The complete data, repeated exactly, should form your response.

··· EXERCISE DATA ···

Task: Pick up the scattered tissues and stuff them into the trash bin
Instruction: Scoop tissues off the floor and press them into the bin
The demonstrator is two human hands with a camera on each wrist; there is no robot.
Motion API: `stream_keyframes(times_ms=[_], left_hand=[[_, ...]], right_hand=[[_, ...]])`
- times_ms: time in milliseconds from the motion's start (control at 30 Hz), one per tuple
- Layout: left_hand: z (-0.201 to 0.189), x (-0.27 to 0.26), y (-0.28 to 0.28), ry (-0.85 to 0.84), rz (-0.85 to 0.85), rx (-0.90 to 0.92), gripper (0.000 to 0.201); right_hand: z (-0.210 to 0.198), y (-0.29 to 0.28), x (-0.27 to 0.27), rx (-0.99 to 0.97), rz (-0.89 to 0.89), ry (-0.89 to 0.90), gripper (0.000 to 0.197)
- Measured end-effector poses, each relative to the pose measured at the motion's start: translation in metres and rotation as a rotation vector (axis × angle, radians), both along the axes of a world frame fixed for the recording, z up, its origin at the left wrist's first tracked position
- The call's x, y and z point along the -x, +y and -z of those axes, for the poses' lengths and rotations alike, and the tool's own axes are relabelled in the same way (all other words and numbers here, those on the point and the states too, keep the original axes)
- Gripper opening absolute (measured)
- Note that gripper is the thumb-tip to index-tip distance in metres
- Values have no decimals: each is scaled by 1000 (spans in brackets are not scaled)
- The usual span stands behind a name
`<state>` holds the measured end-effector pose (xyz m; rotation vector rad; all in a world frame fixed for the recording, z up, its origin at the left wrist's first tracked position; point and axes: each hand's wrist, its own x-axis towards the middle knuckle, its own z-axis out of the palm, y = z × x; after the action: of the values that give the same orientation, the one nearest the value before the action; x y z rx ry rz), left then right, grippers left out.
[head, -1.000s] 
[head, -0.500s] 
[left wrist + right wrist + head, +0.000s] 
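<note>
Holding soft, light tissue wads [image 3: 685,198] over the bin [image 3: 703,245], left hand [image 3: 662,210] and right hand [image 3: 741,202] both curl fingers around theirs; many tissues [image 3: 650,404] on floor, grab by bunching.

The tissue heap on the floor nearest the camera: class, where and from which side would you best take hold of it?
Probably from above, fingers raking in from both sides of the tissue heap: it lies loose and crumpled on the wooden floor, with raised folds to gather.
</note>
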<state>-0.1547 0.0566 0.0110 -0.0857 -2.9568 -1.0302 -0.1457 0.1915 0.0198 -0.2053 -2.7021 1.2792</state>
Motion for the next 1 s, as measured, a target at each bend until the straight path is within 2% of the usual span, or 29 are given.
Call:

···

ANSWER TO THE EXERCISE:
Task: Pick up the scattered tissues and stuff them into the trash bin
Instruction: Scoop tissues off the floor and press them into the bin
The demonstrator is two human hands with a camera on each wrist; there is no robot.
Motion API: `stream_keyframes(times_ms=[_], left_hand=[[_, ...]], right_hand=[[_, ...]])`
- times_ms: time in milliseconds from the motion's start (control at 30 Hz), one per tuple
- Layout: left_hand: z (-0.201 to 0.189), x (-0.27 to 0.26), y (-0.28 to 0.28), ry (-0.85 to 0.84), rz (-0.85 to 0.85), rx (-0.90 to 0.92), gripper (0.000 to 0.201); right_hand: z (-0.210 to 0.198), y (-0.29 to 0.28), x (-0.27 to 0.27), rx (-0.99 to 0.97), rz (-0.89 to 0.89), ry (-0.89 to 0.90), gripper (0.000 to 0.197)
- Measured end-effector poses, each relative to the pose measured at the motion's start: translation in metres and rotation as a rotation vector (axis × angle, radians), both along the axes of a world frame fixed for the recording, z up, its origin at the left wrist's first tracked position
- The call's x, y and z point along the -x, +y and -z of those axes, for the poses' lengths and rotations alike, and the tool's own axes are relabelled in the same way (all other words and numbers here, those on the point and the states too, keep the original axes)
- Gripper opening absolute (measured)
- Note that gripper is the thumb-tip to index-tip distance in metres
- Values have no decimals: each is scaled by 1000 (spans in brackets are not scaled)
- The usual span stands behind a name
`<state>` holds the measured end-effector pose (xyz m; rotation vector rad; all in a world frame fixed for the recording, z up, its origin at the left wrist's first tracked position; point and axes: each hand's wrist, its own x-axis towards the middle knuckle, its own z-axis out of the palm, y = z × x; after the action: of the values that give the same orientation, the one nearest the value before the action; x y z rx ry rz), left then right, grippers left out.
[head, -1.000s] 
[head, -0.500s] 
[left wrist + right wrist + head, +0.000s] 
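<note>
Holding soft, light tissue wads [image 3: 685,198] over the bin [image 3: 703,245], left hand [image 3: 662,210] and right hand [image 3: 741,202] both curl fingers around theirs; many tissues [image 3: 650,404] on floor, grab by bunching.

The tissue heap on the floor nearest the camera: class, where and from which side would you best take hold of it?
Probably from above, fingers raking in from both sides of the tissue heap: it lies loose and crumpled on the wooden floor, with raised folds to gather.
</note>
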<state>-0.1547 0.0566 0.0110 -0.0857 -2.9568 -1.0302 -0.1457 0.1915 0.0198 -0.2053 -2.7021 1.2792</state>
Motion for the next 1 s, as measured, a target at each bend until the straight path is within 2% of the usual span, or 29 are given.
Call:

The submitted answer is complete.